On Tue, 02 Mar 2021 21:50:49 +0800
Icenowy Zheng <icen...@aosc.io> wrote:

Hi Icenowy,

> 于 2021年3月2日 GMT+08:00 下午9:40:44, Andre Przywara <andre.przyw...@arm.com> 写到:
> >On Fri, 26 Feb 2021 00:13:25 +0800
> >Icenowy Zheng <icen...@aosc.io> wrote:
> >  
> >> Previously we do not have proper dual rank memory detection on R40
> >> (because we omitted PIR_QSGATE, which does not work on R40 with our
> >> configuration), and dual rank memory is just simply disabled as early
> >> R40 boards available (Banana Pi M2 Ultra and Berry) have single rank
> >> memory.
> >> 
> >> As a board with dual rank memory (Forlinx OKA40i-C) is now known to  
> >us,  
> >> we need to have a way to do memory rank detection to support that  
> >board.  
> >> 
> >> Add some routine to detect memory rank by trying to access the memory
> >> in rank 1 and check for error status of the memory controller, and  
> >then  
> >> enable dual rank memory on R40.
> >> 
> >> Similar routine can be used to detect half DQ width (which is also
> >> detected by PIR_QSGATE on other SoCs), but it's left unimplemented
> >> because there's no known R40 board with half DQ width now.  
> >
> >So when looking at the SPL size I realised that this patch breaks the
> >socid constant parameter propagation, especially for mctl_set_cr(). I
> >don't see immediately why, this whole code here should be compiled out
> >on any A64 builds, for instance. Instead GCC turns
> >"<mctl_set_cr.constprop.0>:" into "<mctl_set_cr>:", and passes 0x1689
> >around everytime. I tried GCC 10.2.0 and 9.2.0, also tried adding const
> >everywhere, to amplify the constant nature of this value. Patch
> >1/2 added to the code size, but kept the const propagation (only one
> >instance of 0x1689 in the disassembly). This patch here should be for
> >free on A64, but adds 104 bytes.
> >
> >Does anyone have a clue why this is happening? Is this a compiler
> >issue?  
> 
> Maybe the issue is that I assume this codepath is only for R40 and
> I didn't add socid to it?

But that's clearly visible by this function only being called inside "if
(socid == SOCID_R40)". And that works very well for the H3 ZQ
calibration quirk, for instance.

> Could you try to add a socid parameter to mctl_r40_detect_rank_count()?

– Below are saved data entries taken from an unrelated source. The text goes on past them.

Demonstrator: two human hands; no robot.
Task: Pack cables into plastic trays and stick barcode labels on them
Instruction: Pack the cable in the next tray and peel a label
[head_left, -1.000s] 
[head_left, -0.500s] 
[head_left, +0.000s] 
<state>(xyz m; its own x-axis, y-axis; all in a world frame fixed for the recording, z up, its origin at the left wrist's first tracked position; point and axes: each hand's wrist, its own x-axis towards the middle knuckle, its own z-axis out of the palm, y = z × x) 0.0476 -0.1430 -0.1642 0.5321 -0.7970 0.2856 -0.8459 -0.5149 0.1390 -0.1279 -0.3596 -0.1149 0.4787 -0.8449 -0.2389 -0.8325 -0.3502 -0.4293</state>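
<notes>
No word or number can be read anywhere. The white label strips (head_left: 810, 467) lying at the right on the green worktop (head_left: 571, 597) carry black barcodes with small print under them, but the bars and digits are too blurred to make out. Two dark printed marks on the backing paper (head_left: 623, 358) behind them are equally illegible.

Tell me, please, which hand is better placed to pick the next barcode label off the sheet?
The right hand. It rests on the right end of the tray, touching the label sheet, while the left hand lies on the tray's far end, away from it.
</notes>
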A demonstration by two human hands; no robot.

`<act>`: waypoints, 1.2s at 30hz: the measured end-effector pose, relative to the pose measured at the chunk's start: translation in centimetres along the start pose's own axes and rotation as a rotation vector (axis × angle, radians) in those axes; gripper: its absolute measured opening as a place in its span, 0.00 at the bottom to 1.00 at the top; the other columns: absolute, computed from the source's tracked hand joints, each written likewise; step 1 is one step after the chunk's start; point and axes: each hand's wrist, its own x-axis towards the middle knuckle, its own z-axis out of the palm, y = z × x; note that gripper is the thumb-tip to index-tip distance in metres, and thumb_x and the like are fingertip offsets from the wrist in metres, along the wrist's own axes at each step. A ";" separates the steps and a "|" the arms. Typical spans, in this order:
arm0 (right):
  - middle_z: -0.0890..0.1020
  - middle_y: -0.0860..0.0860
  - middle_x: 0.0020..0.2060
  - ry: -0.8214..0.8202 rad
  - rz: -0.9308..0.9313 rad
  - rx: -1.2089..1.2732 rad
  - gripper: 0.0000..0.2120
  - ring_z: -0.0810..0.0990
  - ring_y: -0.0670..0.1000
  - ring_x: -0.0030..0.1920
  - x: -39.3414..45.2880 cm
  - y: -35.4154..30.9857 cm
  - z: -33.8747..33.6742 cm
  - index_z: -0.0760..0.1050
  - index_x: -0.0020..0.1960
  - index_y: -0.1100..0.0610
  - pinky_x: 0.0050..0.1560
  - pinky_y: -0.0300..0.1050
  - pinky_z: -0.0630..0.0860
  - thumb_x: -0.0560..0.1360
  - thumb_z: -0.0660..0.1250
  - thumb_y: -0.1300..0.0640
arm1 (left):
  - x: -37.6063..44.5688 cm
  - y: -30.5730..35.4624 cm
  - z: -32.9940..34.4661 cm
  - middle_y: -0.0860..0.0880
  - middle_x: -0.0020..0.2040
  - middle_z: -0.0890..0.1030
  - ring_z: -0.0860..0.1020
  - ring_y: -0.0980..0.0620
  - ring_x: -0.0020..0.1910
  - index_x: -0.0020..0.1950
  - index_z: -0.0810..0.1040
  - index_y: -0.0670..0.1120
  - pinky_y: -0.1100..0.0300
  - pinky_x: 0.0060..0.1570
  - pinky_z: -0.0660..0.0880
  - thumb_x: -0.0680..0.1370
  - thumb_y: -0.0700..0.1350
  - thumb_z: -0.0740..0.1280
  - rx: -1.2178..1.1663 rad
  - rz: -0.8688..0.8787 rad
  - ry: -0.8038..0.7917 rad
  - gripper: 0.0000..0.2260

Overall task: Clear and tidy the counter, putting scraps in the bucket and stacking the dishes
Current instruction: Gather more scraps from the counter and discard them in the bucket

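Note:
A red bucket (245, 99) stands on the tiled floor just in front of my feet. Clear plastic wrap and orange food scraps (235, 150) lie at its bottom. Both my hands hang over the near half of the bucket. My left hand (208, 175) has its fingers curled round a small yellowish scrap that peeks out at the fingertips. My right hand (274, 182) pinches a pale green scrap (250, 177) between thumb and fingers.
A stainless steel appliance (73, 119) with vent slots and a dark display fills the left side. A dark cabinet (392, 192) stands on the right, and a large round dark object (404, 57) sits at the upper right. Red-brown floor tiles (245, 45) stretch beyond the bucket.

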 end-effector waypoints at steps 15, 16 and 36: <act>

I just tried that, and apart from looking weird it didn't do anything.

To be clear: Your code is absolutely fine, exactly the way it should be
written. It's just that the compiler is playing stupid suddenly. I was
thinking that your dummy readl might have upset it, but even with that
commented out it's still happening.

> Or maybe it makes mctl_calc_rank_size() not inlined?

So the assembly looks like everything apart from mctl_set_cr() and
mctl_auto_detect_dram_size_rank() is inlined. Those are extra because
they are called multiple times and we are using -Os.
 
> (Well I think the code looks noop on non-R40)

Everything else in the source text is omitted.